§ Required work
Show all lines of the entries in which the word "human" is found.

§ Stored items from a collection
== Segment start ==

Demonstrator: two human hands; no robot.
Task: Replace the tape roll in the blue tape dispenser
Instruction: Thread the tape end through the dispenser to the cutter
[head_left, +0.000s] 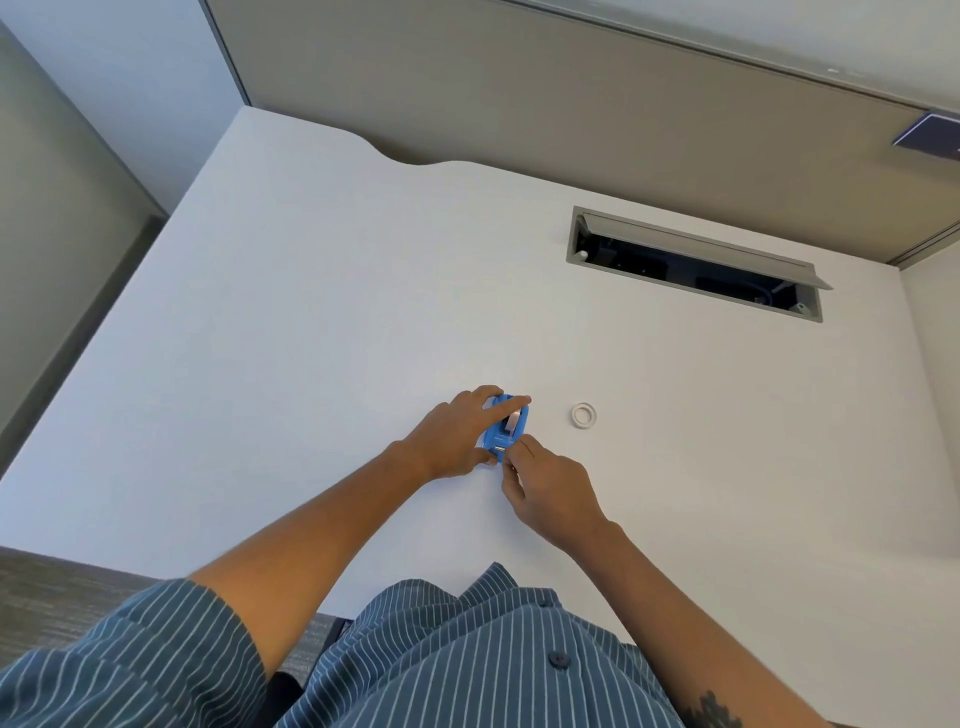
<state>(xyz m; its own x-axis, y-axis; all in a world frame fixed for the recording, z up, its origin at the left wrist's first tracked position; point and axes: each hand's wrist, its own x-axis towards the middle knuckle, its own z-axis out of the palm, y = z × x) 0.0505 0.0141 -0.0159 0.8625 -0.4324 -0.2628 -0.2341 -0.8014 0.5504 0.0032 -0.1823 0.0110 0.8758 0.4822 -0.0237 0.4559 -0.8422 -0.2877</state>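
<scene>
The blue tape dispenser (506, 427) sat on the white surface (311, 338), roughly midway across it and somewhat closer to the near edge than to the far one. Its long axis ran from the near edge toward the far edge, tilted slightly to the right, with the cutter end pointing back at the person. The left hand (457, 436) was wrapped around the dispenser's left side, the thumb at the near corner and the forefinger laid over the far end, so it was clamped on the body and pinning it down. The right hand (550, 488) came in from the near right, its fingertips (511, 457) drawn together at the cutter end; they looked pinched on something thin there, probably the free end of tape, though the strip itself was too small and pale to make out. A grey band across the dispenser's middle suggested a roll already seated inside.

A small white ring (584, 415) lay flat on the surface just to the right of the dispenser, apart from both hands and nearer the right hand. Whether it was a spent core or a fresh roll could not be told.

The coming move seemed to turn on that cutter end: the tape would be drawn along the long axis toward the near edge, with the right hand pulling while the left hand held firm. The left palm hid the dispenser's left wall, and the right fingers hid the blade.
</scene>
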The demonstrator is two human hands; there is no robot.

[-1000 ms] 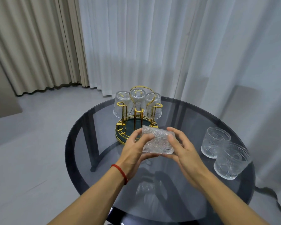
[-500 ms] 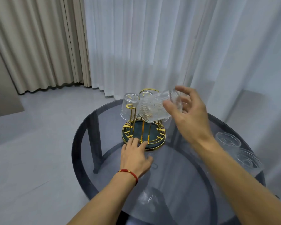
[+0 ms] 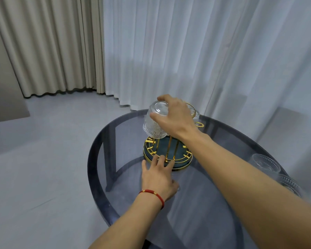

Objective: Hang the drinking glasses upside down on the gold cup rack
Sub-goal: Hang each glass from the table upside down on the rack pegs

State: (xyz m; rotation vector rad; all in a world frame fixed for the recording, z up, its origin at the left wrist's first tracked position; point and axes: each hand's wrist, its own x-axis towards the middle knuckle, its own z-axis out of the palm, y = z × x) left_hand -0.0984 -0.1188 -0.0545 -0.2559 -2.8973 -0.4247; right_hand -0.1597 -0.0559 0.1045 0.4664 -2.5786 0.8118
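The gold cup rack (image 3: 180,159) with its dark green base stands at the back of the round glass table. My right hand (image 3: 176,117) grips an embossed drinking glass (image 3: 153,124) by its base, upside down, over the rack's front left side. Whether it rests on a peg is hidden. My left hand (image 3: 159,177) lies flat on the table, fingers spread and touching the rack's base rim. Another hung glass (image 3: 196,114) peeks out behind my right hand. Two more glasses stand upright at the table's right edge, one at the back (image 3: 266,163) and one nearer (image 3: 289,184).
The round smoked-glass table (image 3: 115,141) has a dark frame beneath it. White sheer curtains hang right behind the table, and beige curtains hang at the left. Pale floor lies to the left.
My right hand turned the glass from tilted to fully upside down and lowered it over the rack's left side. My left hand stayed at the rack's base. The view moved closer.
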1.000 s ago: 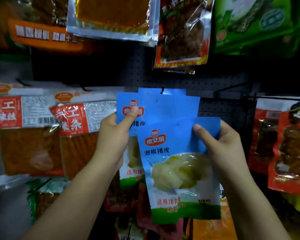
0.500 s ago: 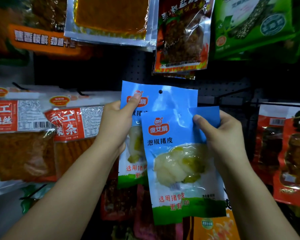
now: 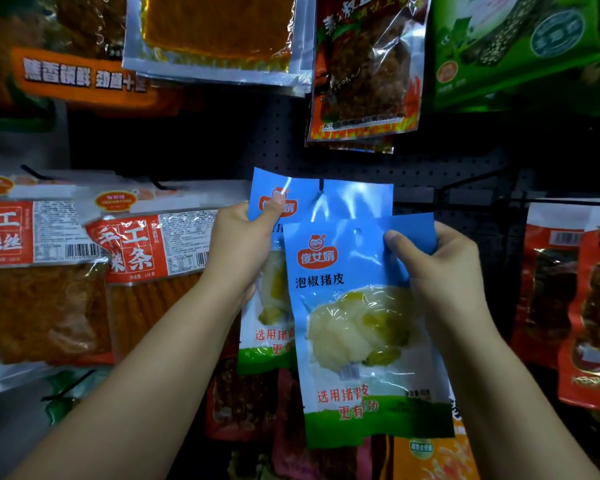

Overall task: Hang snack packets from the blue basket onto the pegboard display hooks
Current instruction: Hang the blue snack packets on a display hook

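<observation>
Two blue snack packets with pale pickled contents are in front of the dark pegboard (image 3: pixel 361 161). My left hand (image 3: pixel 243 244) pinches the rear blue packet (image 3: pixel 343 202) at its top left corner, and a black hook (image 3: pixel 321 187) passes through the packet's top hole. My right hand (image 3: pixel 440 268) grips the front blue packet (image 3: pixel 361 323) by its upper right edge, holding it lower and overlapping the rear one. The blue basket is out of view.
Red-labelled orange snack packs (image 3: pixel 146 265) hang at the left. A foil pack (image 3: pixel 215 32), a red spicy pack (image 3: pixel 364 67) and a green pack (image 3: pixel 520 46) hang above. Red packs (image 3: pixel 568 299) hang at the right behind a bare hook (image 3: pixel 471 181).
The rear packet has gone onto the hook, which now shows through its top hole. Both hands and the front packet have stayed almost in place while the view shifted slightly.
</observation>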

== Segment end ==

§ Result of this exercise
Demonstrator: two human hands; no robot.
The demonstrator is two human hands; there is no robot.

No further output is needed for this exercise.